** Assigned task **
Your answer should be a single number: the count of lines in the records below containing the word "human".

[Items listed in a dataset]
========================================================================

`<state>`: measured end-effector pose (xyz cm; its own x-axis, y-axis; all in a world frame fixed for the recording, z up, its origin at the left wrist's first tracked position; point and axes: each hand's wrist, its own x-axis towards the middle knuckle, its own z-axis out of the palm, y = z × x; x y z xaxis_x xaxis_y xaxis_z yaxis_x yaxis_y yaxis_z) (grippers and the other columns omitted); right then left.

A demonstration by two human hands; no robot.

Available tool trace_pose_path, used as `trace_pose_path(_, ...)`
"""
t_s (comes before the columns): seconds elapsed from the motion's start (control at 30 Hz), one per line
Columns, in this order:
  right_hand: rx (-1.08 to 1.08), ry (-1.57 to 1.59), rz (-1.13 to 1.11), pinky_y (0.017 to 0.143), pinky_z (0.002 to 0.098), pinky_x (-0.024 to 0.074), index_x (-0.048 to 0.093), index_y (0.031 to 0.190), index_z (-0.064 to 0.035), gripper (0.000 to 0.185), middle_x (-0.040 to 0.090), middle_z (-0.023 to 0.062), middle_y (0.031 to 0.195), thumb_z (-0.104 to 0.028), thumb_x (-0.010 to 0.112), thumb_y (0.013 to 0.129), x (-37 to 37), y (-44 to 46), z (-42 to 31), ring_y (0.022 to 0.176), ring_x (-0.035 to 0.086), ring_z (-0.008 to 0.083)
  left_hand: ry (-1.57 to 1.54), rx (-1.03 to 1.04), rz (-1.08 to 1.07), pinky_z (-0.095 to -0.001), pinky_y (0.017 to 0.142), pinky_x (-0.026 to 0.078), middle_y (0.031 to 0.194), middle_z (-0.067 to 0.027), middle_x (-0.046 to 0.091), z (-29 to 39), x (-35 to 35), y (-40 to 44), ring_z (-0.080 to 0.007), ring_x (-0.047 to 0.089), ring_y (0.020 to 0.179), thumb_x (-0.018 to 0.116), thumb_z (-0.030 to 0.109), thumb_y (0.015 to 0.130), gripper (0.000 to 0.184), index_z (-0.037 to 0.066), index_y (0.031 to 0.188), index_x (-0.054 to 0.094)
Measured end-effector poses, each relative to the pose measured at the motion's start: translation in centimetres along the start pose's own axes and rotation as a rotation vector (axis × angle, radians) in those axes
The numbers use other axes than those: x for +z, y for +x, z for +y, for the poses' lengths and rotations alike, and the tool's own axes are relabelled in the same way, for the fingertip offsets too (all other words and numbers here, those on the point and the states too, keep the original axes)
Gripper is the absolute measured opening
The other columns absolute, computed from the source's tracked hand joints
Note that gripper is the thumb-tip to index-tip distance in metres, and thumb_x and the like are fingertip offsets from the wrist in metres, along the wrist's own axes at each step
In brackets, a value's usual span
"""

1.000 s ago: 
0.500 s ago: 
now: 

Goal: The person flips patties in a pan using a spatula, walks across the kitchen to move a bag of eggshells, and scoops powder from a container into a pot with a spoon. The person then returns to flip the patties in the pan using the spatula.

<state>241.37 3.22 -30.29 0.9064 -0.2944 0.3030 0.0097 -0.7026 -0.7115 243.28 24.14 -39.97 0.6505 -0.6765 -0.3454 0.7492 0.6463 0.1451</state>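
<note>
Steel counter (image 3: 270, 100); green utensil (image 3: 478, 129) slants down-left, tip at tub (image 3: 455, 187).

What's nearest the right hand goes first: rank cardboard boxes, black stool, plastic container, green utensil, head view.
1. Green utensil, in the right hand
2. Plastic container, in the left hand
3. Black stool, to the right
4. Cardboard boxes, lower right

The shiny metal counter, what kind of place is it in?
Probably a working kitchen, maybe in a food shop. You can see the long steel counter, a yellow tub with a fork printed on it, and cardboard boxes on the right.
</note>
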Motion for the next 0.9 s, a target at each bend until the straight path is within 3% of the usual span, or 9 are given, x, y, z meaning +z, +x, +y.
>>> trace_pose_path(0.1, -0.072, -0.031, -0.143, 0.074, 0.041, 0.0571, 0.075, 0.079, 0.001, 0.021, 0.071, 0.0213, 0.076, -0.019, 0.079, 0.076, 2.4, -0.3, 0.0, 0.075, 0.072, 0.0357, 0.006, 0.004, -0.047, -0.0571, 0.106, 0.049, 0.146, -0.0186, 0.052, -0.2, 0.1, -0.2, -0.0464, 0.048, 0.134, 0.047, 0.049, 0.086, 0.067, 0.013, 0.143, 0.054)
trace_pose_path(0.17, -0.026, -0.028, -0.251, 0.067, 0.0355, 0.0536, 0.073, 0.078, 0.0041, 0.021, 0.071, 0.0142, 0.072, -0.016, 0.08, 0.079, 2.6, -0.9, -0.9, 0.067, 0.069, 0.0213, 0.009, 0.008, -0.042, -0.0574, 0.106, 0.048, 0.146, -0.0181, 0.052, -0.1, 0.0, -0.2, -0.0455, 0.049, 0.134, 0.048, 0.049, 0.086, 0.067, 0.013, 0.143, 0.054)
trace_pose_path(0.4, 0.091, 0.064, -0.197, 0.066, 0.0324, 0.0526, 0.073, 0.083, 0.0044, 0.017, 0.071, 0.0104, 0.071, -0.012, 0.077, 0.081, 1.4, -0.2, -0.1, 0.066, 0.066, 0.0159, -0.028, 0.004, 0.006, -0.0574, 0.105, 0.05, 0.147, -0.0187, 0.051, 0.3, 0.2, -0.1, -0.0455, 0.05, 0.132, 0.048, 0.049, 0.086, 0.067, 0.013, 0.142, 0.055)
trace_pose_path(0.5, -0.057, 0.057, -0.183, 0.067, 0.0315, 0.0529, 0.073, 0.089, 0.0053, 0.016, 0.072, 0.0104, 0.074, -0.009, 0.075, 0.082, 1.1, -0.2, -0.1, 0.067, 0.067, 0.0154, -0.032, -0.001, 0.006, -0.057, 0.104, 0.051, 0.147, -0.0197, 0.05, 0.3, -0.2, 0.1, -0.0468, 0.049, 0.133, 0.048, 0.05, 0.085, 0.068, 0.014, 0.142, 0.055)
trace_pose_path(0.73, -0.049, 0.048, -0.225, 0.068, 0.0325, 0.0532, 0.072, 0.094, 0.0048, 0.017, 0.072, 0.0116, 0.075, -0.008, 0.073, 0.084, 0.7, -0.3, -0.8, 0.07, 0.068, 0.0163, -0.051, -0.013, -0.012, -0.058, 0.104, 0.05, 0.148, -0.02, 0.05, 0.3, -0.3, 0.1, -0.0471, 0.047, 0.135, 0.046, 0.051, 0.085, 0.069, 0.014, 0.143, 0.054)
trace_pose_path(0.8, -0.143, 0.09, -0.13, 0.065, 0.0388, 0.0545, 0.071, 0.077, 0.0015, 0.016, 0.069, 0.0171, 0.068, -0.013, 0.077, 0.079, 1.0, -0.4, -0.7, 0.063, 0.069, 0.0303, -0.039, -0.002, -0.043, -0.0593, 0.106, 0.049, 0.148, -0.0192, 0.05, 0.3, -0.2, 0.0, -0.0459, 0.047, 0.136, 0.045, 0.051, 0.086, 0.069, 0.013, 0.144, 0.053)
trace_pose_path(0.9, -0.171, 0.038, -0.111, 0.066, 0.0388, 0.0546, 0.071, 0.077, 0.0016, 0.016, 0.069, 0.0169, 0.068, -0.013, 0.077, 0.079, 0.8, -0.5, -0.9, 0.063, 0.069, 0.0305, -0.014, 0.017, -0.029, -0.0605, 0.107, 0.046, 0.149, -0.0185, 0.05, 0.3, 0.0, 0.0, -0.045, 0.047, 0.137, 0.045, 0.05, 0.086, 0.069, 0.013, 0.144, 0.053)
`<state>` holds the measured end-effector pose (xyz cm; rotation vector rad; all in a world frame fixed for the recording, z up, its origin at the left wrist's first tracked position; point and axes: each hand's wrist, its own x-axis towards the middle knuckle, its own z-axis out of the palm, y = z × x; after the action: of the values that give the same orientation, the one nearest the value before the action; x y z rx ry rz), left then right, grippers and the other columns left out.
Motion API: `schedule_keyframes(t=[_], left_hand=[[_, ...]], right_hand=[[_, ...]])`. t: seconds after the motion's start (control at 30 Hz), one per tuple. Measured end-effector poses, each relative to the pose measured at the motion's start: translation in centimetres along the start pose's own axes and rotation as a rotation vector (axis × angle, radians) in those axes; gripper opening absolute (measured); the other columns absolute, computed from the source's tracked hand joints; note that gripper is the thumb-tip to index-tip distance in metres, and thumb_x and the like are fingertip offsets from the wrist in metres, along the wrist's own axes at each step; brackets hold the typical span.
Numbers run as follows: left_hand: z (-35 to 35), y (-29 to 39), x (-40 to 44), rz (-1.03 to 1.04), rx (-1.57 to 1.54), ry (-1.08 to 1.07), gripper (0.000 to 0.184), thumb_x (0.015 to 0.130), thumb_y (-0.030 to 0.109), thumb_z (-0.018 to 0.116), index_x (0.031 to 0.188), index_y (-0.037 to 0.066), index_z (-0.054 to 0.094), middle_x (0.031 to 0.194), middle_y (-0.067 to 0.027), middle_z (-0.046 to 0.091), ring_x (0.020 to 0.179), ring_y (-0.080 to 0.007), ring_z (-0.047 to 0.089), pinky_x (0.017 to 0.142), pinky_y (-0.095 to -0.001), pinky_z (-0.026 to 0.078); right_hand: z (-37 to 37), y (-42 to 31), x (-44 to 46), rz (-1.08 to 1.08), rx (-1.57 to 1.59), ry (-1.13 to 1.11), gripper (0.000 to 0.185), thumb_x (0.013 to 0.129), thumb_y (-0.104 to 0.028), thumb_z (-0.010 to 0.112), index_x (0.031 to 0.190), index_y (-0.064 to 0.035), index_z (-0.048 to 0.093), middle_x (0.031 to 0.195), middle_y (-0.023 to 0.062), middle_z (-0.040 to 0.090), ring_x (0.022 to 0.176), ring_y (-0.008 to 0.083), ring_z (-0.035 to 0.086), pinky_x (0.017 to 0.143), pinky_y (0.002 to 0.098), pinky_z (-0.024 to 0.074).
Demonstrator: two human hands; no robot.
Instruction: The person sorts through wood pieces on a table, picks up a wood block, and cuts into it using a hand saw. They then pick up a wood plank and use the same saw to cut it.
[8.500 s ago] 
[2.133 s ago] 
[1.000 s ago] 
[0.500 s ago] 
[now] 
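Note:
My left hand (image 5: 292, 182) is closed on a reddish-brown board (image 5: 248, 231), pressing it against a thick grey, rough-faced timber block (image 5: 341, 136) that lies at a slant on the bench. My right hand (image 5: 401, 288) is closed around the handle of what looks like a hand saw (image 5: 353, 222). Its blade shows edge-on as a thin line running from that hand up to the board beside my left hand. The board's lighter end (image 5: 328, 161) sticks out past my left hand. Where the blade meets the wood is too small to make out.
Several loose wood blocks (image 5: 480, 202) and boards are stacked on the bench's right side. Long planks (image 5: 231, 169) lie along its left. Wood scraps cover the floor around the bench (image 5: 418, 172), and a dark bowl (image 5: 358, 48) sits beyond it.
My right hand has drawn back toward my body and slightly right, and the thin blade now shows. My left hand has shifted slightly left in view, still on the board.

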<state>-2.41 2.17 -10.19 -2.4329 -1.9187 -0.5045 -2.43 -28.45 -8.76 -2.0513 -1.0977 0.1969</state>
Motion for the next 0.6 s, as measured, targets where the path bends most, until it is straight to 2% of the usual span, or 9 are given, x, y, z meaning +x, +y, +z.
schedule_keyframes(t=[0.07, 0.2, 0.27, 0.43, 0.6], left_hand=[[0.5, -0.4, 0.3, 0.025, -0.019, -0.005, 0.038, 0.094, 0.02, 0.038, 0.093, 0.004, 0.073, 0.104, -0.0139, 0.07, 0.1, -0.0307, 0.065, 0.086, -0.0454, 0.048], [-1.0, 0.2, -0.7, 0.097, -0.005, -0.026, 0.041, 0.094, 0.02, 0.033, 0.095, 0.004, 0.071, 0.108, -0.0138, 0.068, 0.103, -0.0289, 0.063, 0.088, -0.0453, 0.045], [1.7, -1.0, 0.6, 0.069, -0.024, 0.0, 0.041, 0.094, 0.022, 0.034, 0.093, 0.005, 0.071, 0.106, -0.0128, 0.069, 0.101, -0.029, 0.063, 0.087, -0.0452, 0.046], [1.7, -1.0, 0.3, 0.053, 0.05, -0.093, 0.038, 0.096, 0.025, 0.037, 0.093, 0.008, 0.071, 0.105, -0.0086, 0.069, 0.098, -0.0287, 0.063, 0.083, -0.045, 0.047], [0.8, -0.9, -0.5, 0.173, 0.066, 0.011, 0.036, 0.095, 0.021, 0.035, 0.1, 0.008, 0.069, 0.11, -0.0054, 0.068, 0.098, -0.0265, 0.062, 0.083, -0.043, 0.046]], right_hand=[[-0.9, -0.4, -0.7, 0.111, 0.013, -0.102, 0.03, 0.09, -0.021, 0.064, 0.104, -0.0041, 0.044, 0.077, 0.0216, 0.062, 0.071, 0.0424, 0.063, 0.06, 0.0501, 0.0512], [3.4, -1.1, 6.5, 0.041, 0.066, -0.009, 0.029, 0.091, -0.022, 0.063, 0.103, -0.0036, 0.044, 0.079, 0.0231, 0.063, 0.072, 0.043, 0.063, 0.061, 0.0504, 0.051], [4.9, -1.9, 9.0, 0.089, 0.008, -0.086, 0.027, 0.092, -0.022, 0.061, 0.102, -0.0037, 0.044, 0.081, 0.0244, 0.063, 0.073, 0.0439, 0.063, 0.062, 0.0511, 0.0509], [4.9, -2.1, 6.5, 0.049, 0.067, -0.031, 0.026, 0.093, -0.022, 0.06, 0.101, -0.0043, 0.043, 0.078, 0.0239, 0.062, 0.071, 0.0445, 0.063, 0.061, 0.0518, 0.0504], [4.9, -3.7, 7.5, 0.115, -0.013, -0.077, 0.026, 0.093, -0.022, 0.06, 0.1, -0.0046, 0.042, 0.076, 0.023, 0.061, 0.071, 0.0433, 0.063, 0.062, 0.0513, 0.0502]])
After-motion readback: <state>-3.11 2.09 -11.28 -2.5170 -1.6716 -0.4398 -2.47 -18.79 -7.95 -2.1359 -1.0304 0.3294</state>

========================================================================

** Answer section **
2